Shocker: Sean Penn Movie About Bush-Era Scandal Isn’t Exactly Based On Truth

Former CIA officer Valerie Plame Wilson attends a special screening of Summit Entertainment's motion picture biographical thriller Fair Game , at the Museum of Tolerance in Los Angeles on October 24, 2010. UPI/Jim Ruymen Photo via Newscom

Perhaps the most persistent bit of scandal, if you can call a fabricated bit of liberal mythology a scandal, was the alleged outing of CIA operative Valerie Plame which the left contends was orchestrated by the Bush administration to punish her husband, Joe Wilson, for questioning the basis for the war in Iraq.

Liberals now accept this narrative as an article of faith, even to the point of it becoming a book, entitled Fair Game: How a Top CIA Agent Was Betrayed by Her Own Government, and a movie of the same title starring (as you would expect) uber-liberal Sean Penn.

The problem? This narrative…isn’t entirely accurate. Timothy Carney explains:

If you made a movie about the government leaking the identity of a CIA agent, wouldn’t the movie feature the leaker or the reporter who printed the leak? Not if you were the makers of “Fair Game,” the new movie about Joe Wilson and Valerie Plame. The leakers, you see, didn’t fit the film’s narrative about the Bush administration lying us into war.

My old boss Bob Novak reported that Wilson’s wife was a CIA operative. His original source was Richard Armitage, Bush’s deputy secretary of state. Inconveniently for the storyline of “Fair Game” — and the story the Left pushed for years — Novak and Armitage both opposed the Bush administration’s invasion of Iraq.

It’s hard to argue that two Iraq War opponents got together and decided to punish Wilson for publicly questioning the case for war — especially when Novak was doing so long before Wilson was. And Armitage was a famous dove, even by State Department standards.

Given Hollywood’s bias against subtlety and complexity, the filmmakers had a choice: Lie about Novak and Armitage to make them Iraq hawks — or simply ignore them. The screenwriters chose the latter. Novak is mentioned only once, at the moment Plame reads the column. Armitage is mentioned only in the text epilogue in the closing credits.

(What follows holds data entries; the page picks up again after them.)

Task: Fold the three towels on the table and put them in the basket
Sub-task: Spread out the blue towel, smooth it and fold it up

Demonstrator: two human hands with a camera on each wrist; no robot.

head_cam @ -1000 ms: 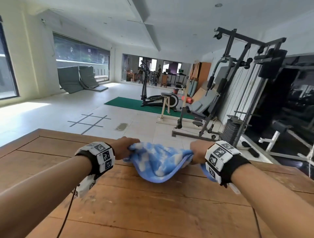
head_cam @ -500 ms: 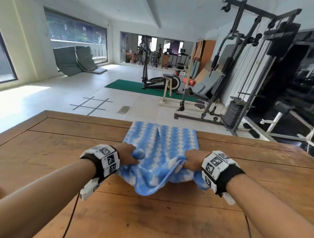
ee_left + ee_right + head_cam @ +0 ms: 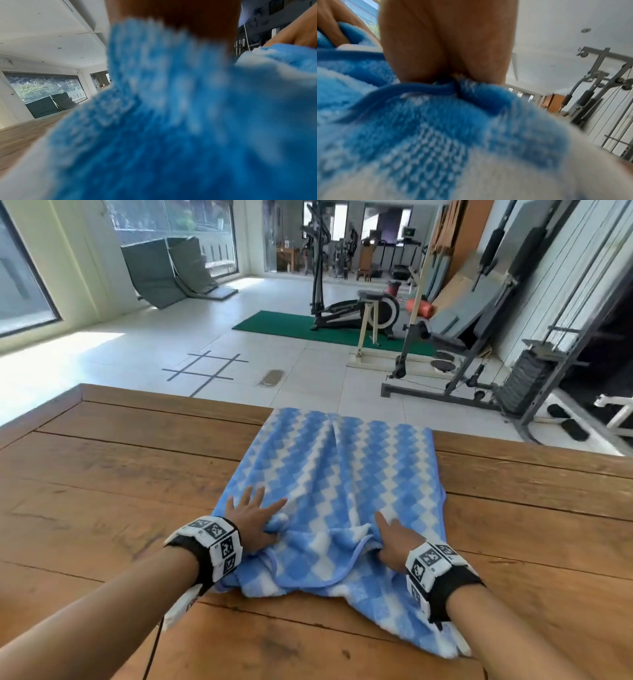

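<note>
A blue-and-white checked towel (image 3: 342,474) lies spread lengthwise on the wooden table (image 3: 120,474), reaching the far edge. Its near end is rumpled, with a fold turned over between my hands. My left hand (image 3: 251,517) lies flat on the towel's left edge with fingers spread. My right hand (image 3: 394,537) rests on the towel near its right side, fingers stretched forward, a bunched fold against its thumb side. Up close, towel pile (image 3: 171,135) fills the left wrist view. In the right wrist view my palm (image 3: 445,40) presses on the hem (image 3: 419,88). No basket or other towels are in view.
The table's far edge (image 3: 171,402) runs just beyond the towel, with tiled floor past it. A weight machine (image 3: 513,354) stands at the far right and an elliptical trainer (image 3: 342,313) sits on a green mat. A cable (image 3: 154,642) hangs from my left wrist.
Both hands held the towel bunched up; it was thrown forward and now lies spread over the table. The hands have let go and flattened onto its near end.
</note>
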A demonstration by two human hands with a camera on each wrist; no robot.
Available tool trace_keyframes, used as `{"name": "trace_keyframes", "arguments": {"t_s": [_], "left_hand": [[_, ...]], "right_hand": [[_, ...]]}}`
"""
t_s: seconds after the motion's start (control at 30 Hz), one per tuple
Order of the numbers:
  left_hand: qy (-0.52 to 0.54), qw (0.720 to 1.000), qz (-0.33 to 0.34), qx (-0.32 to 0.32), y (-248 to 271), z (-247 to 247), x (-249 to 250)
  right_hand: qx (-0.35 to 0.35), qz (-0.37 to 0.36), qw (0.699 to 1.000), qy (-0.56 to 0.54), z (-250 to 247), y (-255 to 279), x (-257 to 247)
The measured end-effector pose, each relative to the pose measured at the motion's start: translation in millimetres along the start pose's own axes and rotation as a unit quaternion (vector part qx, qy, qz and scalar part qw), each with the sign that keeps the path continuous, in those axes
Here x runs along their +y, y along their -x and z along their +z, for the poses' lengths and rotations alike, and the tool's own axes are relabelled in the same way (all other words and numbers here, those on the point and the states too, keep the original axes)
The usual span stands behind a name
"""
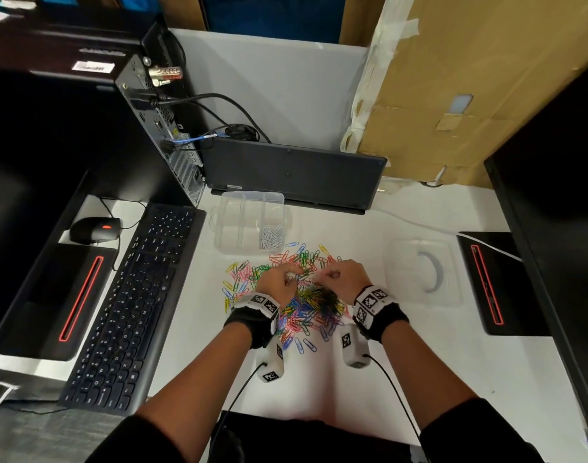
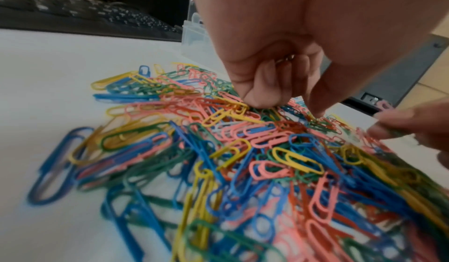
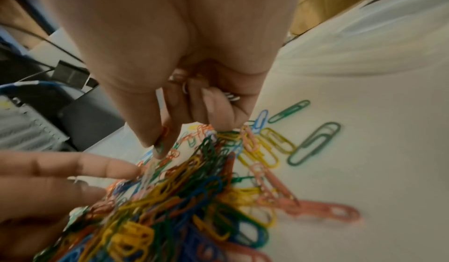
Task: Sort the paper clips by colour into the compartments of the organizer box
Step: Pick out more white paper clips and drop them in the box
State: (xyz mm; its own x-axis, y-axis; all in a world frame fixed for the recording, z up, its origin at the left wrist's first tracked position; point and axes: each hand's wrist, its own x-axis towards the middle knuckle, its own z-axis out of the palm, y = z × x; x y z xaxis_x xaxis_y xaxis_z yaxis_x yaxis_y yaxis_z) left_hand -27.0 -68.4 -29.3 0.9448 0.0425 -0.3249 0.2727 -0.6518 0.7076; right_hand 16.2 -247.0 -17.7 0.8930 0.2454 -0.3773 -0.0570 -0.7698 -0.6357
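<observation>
Silver paper clips (image 1: 272, 236) fill one compartment of the clear organizer box (image 1: 226, 208), on the side nearest the pile of coloured paper clips (image 1: 306, 309) that lies just in front of the box on the white worktop (image 1: 419, 362). Both hands work at the pile's box-side edge. The left hand (image 1: 278, 279) curls round silver clips (image 2: 286, 58) in its palm. The right hand (image 1: 344, 274) likewise grips silver clips (image 3: 232, 97) under curled fingers.

On the white tabletop (image 1: 419, 362) the heap of plastic-coated wire paper clips (image 1: 306, 312) lies before the clear plastic organizer box (image 1: 239, 198), between the black keyboard (image 1: 132, 302) at left and the clear plastic lid (image 1: 423, 272) at right.
</observation>
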Motion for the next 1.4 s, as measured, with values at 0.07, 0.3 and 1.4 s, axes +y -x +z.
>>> {"name": "trace_keyframes", "arguments": {"t_s": [0.07,0.3,1.4], "left_hand": [[-0.032,0.999,0.024,0.002,-0.3,-0.4,0.4],[-0.136,0.986,0.094,-0.017,-7.7,3.7,7.3],[0.148,0.986,-0.072,-0.009,26.1,-27.1,-23.9]], "right_hand": [[0.007,0.006,1.000,0.000,-5.4,-0.6,6.0],[0.033,0.008,0.997,0.067,-14.4,0.9,8.3],[0.000,0.022,1.000,-0.010,-8.8,14.9,5.1]]}}
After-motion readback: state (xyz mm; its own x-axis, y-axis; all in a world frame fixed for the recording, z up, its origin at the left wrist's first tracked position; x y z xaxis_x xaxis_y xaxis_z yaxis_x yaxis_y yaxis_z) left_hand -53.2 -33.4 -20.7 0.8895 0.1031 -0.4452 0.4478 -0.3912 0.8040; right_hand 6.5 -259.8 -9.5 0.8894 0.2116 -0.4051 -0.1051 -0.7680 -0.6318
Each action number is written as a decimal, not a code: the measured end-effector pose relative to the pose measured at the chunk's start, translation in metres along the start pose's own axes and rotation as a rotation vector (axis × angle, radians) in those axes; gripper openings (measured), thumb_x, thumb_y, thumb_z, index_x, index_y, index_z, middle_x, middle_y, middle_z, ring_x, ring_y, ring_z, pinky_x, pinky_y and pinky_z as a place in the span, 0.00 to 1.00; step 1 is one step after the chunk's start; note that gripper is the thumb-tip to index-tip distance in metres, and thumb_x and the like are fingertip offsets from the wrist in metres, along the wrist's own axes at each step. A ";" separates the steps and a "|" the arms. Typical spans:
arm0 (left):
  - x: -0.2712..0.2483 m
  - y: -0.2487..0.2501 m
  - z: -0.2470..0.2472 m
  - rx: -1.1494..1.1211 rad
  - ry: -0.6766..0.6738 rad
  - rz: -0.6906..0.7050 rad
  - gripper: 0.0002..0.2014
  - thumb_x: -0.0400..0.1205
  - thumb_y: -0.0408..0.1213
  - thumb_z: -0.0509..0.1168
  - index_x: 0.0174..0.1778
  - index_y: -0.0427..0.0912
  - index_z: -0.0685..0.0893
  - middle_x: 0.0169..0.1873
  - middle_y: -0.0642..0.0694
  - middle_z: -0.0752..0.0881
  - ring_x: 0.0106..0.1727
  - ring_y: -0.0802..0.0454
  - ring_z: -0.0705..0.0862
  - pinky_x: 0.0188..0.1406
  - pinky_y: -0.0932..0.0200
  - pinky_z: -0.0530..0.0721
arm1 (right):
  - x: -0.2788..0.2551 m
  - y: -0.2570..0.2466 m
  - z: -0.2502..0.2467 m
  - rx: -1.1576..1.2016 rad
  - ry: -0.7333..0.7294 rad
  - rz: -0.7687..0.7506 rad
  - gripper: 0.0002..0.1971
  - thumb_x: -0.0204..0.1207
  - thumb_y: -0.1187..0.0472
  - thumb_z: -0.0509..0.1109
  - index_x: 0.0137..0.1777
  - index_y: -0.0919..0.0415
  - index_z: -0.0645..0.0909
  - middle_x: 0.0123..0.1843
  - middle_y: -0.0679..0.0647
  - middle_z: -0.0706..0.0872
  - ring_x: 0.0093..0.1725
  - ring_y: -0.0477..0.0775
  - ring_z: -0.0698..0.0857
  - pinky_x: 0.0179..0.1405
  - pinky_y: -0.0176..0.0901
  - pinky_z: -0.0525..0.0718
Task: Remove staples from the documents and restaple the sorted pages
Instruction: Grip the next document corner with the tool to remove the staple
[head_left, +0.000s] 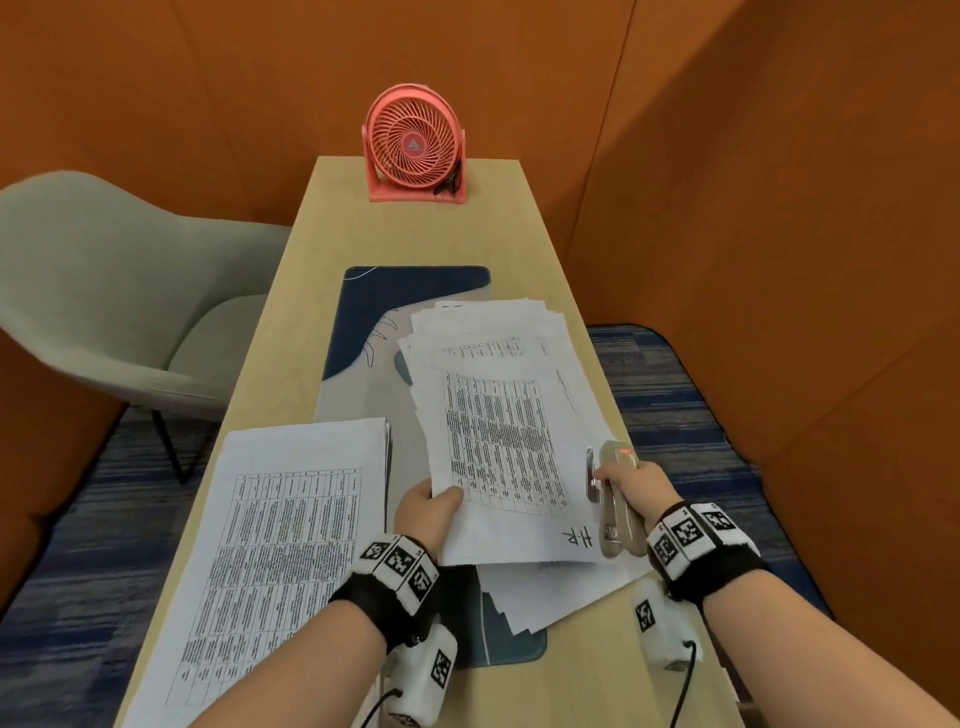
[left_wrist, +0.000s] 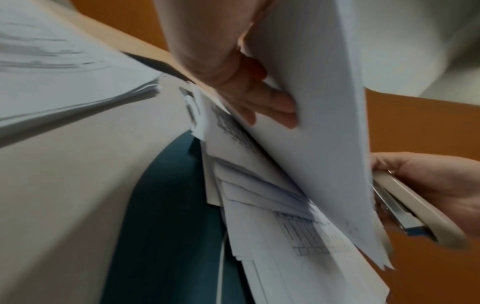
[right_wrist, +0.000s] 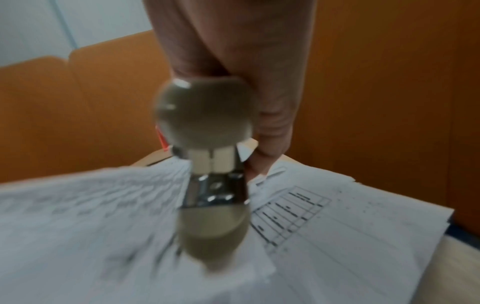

Carney goes on to suggest that the Bush administration probably did ignore evidence inconvenient for its case for the invasion of Iraq, and that Bush administration staffer Scooter Libby probably did attempt to leak Plame’s identity as political retribution. These probablies, of course, are completely unsubstantiated and simply a matter of opinion. It was the anti-Iraq war Novak who identified Plame, and Iraq war opponent Richard Armitage who was Novak’s source.

What’s not opinion, what is actually fact, is that the narrative of the Plame affair as presented by Sean Penn and “Fair Game” is a total fairy tale.